### EXERCISE AIM
Of the lines in the material below, print only those from the one containing "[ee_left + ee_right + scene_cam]" to the one containing "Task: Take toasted", ends included, exactly as written and without pictures.

- - - -

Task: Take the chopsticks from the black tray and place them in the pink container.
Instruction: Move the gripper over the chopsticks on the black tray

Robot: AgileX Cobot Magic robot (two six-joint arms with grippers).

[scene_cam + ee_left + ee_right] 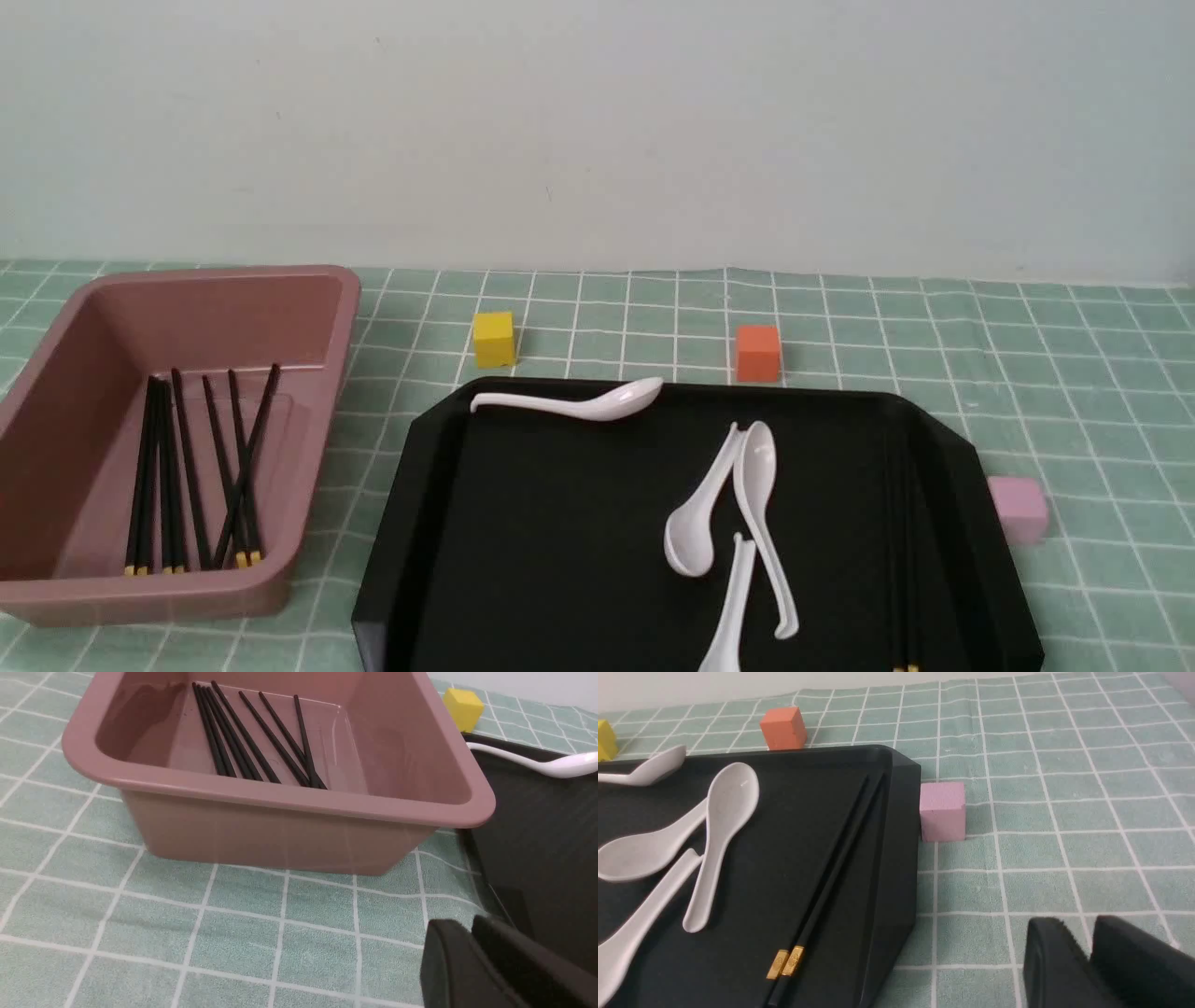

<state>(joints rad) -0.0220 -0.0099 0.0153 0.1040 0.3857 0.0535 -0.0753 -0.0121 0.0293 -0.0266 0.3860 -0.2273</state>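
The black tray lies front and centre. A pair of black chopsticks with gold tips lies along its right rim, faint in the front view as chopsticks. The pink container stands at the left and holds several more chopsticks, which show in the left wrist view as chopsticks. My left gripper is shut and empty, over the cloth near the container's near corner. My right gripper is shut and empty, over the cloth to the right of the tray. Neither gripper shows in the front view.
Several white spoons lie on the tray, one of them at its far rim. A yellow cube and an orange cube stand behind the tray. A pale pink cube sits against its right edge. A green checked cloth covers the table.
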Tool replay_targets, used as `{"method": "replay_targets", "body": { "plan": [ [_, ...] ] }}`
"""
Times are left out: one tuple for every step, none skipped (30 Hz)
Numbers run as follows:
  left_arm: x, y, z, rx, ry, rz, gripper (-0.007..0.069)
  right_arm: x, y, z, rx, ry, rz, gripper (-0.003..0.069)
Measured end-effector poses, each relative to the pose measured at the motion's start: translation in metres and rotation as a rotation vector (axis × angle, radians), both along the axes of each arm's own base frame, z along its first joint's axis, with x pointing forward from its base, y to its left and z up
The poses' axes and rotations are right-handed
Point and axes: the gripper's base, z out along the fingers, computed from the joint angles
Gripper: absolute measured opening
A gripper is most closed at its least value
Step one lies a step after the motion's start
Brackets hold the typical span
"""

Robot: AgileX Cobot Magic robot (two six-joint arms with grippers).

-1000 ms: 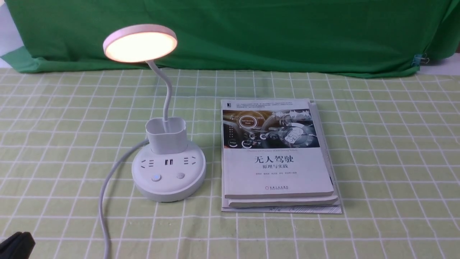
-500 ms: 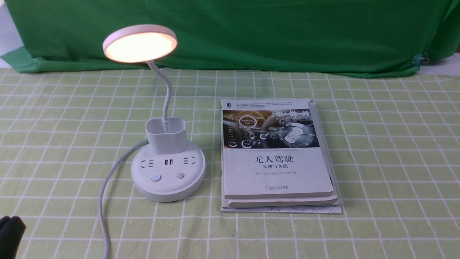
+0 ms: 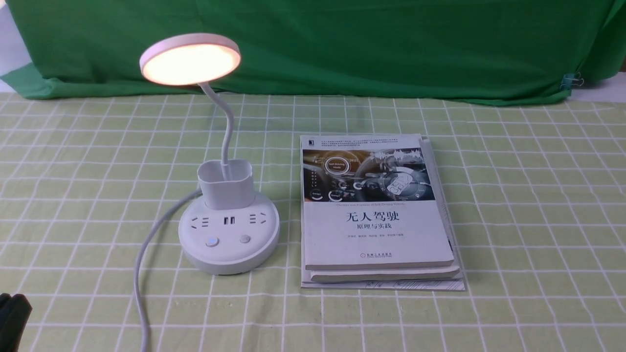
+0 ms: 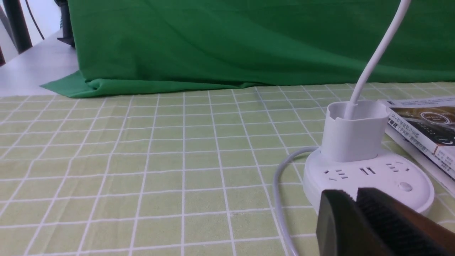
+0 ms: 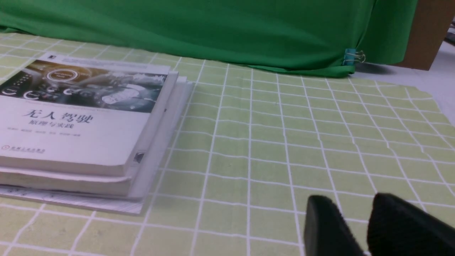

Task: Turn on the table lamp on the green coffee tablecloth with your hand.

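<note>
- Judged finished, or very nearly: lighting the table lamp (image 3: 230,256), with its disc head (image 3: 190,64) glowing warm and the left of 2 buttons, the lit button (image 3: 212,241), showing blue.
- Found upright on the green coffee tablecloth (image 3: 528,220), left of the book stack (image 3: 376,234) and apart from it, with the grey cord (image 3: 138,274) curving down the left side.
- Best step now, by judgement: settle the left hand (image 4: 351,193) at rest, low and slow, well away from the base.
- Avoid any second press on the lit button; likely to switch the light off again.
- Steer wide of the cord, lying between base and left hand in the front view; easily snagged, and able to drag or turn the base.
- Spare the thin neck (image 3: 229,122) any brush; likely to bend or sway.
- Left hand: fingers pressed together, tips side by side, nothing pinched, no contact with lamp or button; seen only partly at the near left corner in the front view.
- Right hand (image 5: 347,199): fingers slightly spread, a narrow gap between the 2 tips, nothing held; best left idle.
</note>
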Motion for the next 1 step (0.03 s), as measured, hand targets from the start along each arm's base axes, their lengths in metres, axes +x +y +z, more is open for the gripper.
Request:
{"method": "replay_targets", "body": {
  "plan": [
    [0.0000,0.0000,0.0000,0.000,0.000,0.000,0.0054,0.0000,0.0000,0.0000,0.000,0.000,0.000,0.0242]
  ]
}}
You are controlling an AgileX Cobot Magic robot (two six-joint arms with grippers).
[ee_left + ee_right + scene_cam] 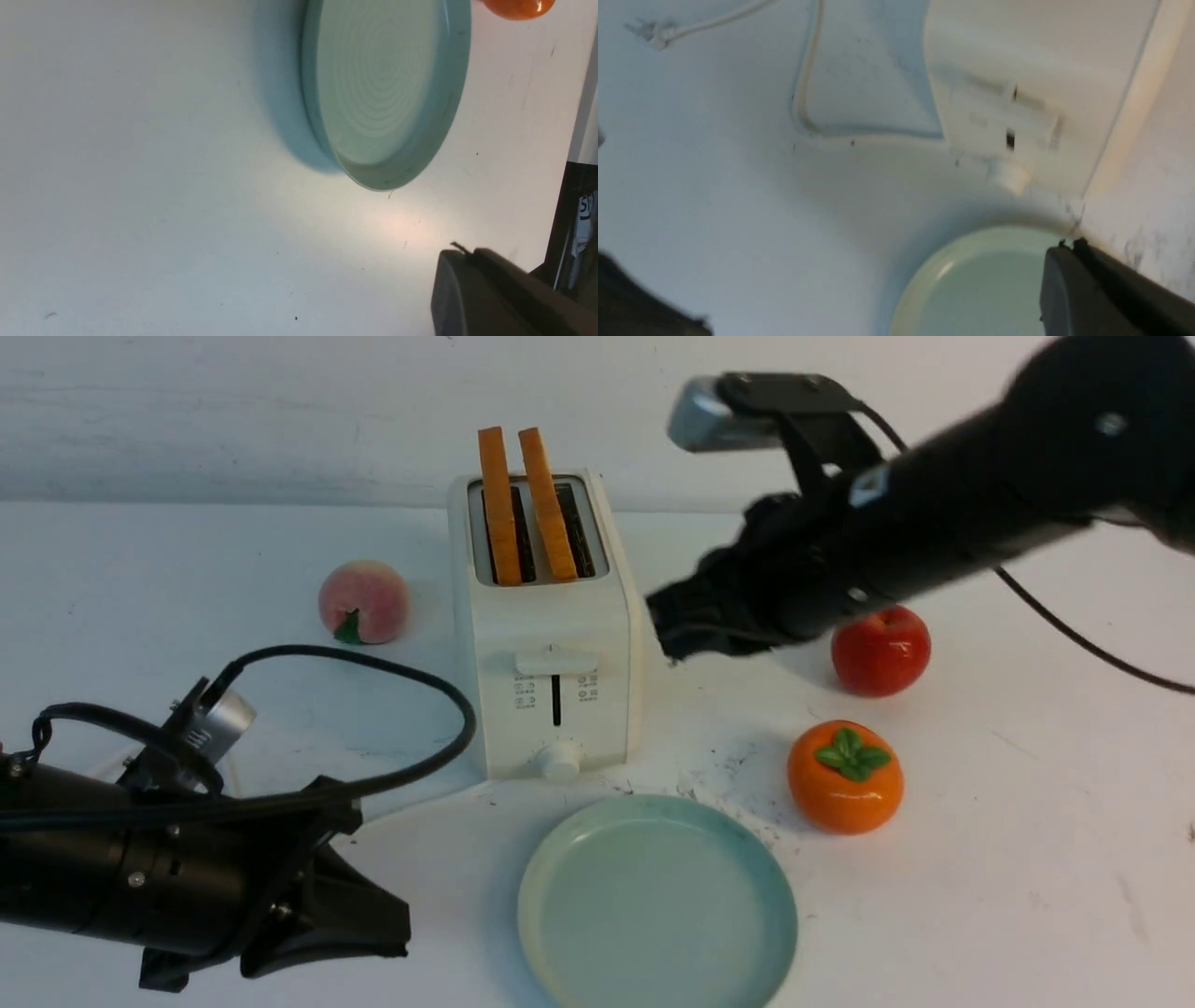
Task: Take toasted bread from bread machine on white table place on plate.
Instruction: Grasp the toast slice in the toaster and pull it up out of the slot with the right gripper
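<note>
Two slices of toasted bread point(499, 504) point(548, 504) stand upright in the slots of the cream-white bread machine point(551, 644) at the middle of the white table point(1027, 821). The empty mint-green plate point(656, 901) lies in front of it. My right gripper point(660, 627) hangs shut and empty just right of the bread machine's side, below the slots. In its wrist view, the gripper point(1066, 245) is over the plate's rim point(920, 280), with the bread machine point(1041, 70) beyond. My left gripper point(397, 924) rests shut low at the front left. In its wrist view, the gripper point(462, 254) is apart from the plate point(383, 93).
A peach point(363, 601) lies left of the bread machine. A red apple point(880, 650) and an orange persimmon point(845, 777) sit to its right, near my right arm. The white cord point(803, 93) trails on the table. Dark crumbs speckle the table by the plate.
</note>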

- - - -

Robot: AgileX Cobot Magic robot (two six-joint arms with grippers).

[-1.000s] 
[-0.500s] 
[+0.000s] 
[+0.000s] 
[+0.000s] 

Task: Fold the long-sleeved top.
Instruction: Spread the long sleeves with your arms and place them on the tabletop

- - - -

### REPLY TO THE TASK
[ee_left + ee_right + scene_cam] 
Task: Take toasted bread from bread machine on white table place on plate.

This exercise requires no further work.